Problem to work on |
Give back the listing in full and exactly, leaving out the images.
··· Recorded information
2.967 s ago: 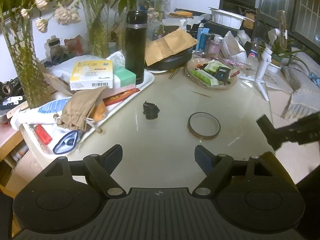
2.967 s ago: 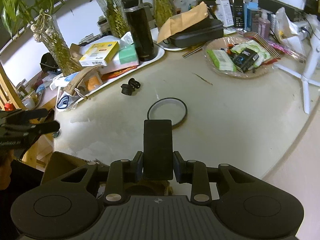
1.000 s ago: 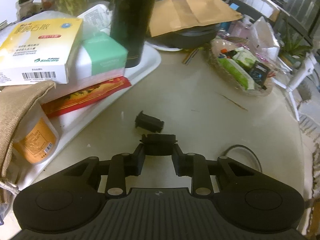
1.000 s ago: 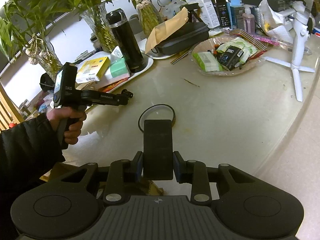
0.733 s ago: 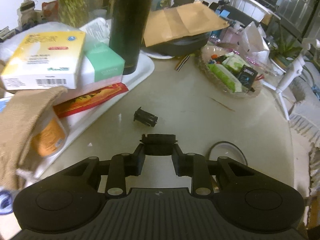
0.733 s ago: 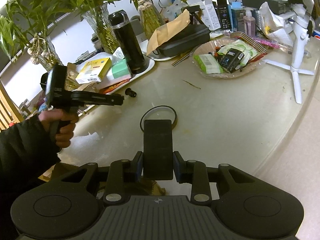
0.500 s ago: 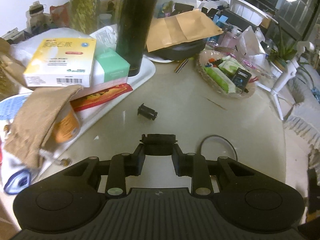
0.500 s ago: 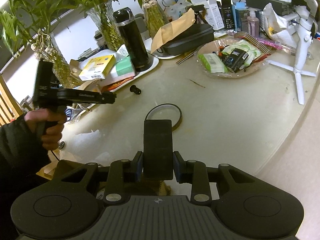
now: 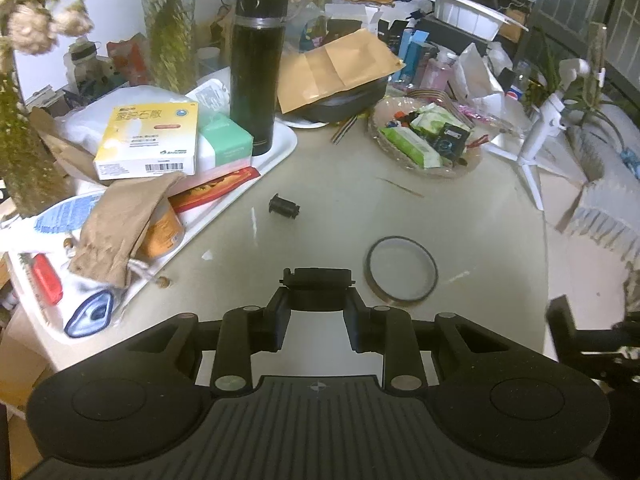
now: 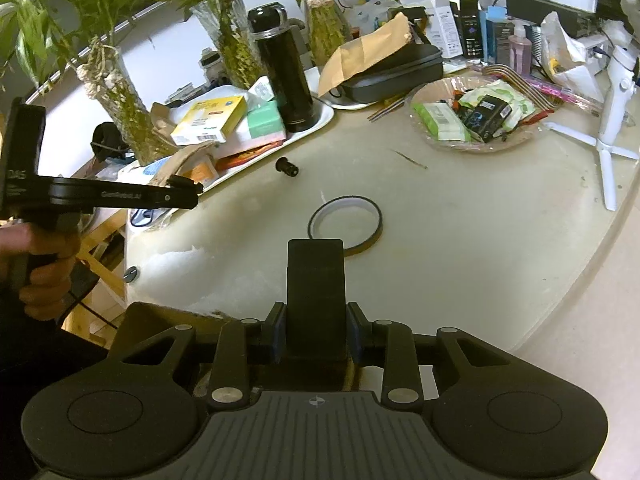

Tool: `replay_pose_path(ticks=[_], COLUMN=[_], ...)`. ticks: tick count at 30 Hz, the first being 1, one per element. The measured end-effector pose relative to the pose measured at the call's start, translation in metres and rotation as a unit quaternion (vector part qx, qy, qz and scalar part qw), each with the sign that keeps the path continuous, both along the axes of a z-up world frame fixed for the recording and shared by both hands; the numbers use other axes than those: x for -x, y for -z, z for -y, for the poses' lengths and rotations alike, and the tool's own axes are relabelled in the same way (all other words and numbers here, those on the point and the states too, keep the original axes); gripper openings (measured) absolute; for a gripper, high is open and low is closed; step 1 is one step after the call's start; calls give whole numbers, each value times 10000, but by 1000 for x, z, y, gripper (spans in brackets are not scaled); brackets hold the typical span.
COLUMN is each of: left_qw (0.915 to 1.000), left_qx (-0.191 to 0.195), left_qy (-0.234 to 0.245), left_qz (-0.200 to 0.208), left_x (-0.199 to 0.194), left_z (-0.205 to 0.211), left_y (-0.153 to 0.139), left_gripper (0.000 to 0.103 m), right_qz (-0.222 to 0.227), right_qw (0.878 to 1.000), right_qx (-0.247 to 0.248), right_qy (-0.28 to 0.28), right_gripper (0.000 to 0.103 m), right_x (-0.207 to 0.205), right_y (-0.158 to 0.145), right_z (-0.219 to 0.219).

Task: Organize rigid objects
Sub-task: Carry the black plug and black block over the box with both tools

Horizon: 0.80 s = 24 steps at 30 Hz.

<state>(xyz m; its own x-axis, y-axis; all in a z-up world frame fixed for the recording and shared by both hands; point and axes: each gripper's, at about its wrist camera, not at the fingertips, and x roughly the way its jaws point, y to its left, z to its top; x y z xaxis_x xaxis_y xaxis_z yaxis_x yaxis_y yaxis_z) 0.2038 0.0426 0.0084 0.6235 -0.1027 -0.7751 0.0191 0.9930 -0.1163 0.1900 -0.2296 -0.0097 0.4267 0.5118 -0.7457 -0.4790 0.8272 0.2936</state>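
My left gripper is shut on a small black plastic part and hangs above the beige table. A second small black cylindrical piece lies on the table beyond it, near the white tray. A thin tape ring lies flat to the right. My right gripper is shut on a flat black rectangular block, just short of the tape ring. In the right wrist view the left gripper is at the left, held by a hand, with the cylindrical piece beyond it.
The tray carries a black thermos, a yellow box, a green box and a brown pouch. A shallow basket of packets and a white tripod stand at the right. Plant vases line the back. The table's rounded edge curves at the right.
My left gripper has risen and drawn back from the tray with the small black part in it; the cylindrical piece now lies farther off. The right gripper has barely shifted.
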Motion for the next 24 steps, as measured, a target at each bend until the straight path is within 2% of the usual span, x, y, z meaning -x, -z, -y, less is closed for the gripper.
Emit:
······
Result of this task |
2.967 s ago: 
2.967 s ago: 
1.000 s ago: 
1.000 s ago: 
0.733 s ago: 
0.733 s ago: 
0.500 s ago: 
0.500 s ago: 
now: 
now: 

Tool: `replay_pose_path(ticks=[_], COLUMN=[_], ...)`. ticks: tick count at 30 Hz, the first being 1, one per element. The measured end-effector pose relative to the pose measured at the call's start, translation in metres and rotation as a unit quaternion (vector part qx, qy, qz and scalar part qw), each with the sign that keeps the path continuous, both along the axes of a z-up world frame fixed for the recording and shared by both hands; the numbers use other axes than those: x for -x, y for -z, z for -y, for the poses' lengths and rotations alike, and the tool's own axes are relabelled in the same way (all other words and numbers here, those on the point and the states too, keep the original axes); gripper openings (measured) absolute; for a gripper, high is open and low is closed; step 1 is one step after the call's start; calls give whole numbers, each value times 10000, but by 1000 for x, z, y, gripper (spans in brackets are not scaled); brackets hold the typical span.
COLUMN is each of: left_qw (0.915 to 1.000), left_qx (-0.191 to 0.195), left_qy (-0.234 to 0.245), left_qz (-0.200 to 0.208), left_x (-0.199 to 0.194), left_z (-0.205 to 0.211), left_y (-0.153 to 0.139), left_gripper (0.000 to 0.103 m), right_qz (-0.222 to 0.227), right_qw (0.878 to 1.000), right_qx (-0.247 to 0.248), right_qy (-0.28 to 0.28), right_gripper (0.000 to 0.103 m), right_x (-0.207 to 0.205), right_y (-0.158 to 0.145), right_z (-0.219 to 0.219).

Task: Organize rigid objects
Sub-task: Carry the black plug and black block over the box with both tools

Horizon: 0.80 s = 24 steps at 30 Hz.

<state>(xyz m; its own x-axis, y-axis; all in a z-up world frame fixed for the recording and shared by both hands; point and axes: each gripper's, at about its wrist camera, not at the fingertips, and x roughly the way its jaws point, y to its left, z to its top; x y z xaxis_x xaxis_y xaxis_z yaxis_x yaxis_y yaxis_z) 0.2038 0.0426 0.0084 0.6235 -0.1027 -0.7751 0.0191 0.9930 -0.1163 0.1900 -0.2296 -0.0097 0.4267 0.5118 -0.7457 -0.4790 0.8272 0.2936</state>
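My left gripper is shut on a small black plastic part and hangs above the beige table. A second small black cylindrical piece lies on the table beyond it, near the white tray. A thin tape ring lies flat to the right. My right gripper is shut on a flat black rectangular block, just short of the tape ring. In the right wrist view the left gripper is at the left, held by a hand, with the cylindrical piece beyond it.
The tray carries a black thermos, a yellow box, a green box and a brown pouch. A shallow basket of packets and a white tripod stand at the right. Plant vases line the back. The table's rounded edge curves at the right.
My left gripper has risen and drawn back from the tray with the small black part in it; the cylindrical piece now lies farther off. The right gripper has barely shifted.
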Motion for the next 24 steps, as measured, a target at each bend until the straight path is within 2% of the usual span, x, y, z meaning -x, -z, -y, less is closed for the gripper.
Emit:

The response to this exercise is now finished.